Per questo Marx merita la qualifica di pensatore «futurocentrico»; per il quale la filosofia non deve limitarsi a descrivere (o addirittura, a contemplare) il mondo, ma deve trasformarlo (come dice la famosa undicesima delle Tesi su Feuerbach). A quella che Gramsci definirà la «filosofia della prassi» Marx giunge partendo da posizioni che condivide con i «giovani hegeliani», discepoli di Hegel che radicalizzavano in senso rivoluzionario le tesi del maestro, ma sempre mantenendosi nell'ambito di una critica teorica degli errori: così, la religione veniva smascherata come proiezione del desiderio di perfezione dell'uomo, ma tutto si limitava a sostituirvi un atteggiamento mentale filosofico.
Via via che, anche come giornalista della Gazzetta Renana, Marx acquista conoscenza concreta delle condizioni di sfruttamento in cui vivono i salariati della sua epoca, le posizioni di critica filosofica dei giovani hegeliani gli appaiono sempre più insufficienti: se l'uomo proietta in Dio una immagine di perfezione e felicità che non può avere, non basta spiegargli questo meccanismo alienante; bisogna modificare le condizioni di miseria e di infelicità in cui di fatto vive. Questo in fondo è il significato fondamentale del materialismo storico, che come lo spettro del comunismo ha tanto spaventato le borghesie di tutto il mondo.
Il Manifesto del Partito comunista, scritto nel 1848, è un lavoro «su commissione», Marx e Engels lo scrivono per mandato dalla Lega dei comunisti che si riunisce a congresso nel 1847, mentre nel 1864 parteciperanno alla fondazione della Associazione internazionale dei lavoratori, poi passata alla storia come la Prima Internazionale. Anche se da «giovane hegeliano» ha aspirato alla carriera accademica, Marx è ormai un attivista politico, anche la grande impresa scientifica del Capitale nasce in questo clima.
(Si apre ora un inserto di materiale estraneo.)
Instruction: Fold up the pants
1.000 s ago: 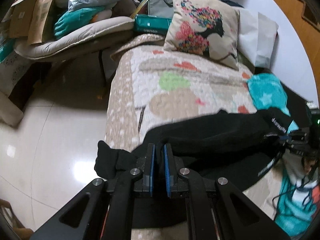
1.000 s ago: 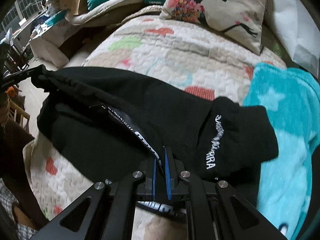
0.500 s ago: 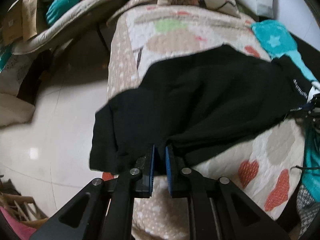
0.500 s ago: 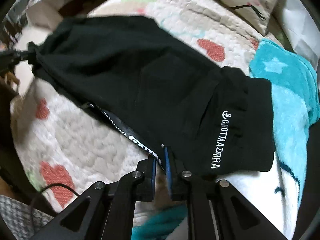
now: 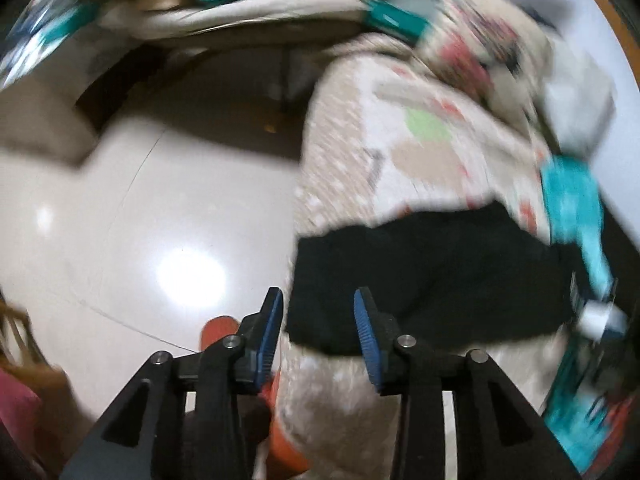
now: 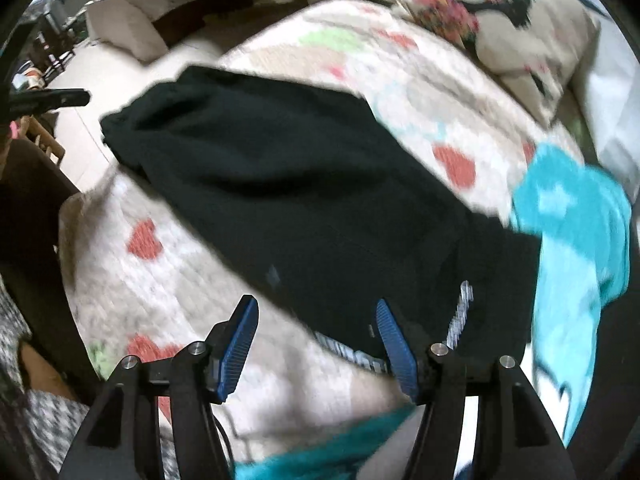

Ma: critica e azione politica in nome di che? Marx, nonostante le apparenze e le opinioni di tanti suoi interpreti, è un «filosofo della storia», eredita da Hegel, rovesciandone il senso puramente idealistico, una prospettiva finalistica (una traccia secolarizzata di religiosità): non che ci «sia» un senso dato della storia, ma certo l'uomo lo può creare se si progetta in un tale orizzonte. La descrizione scientifica del capitalismo ha solo senso in questa prospettiva emancipativa. Che nonostante il «sonno della ragione» mediatico-televisivo in cui siamo caduti, ha ancora, e di nuovo, la capacità di svegliare anche noi: davvero, bentornato Marx!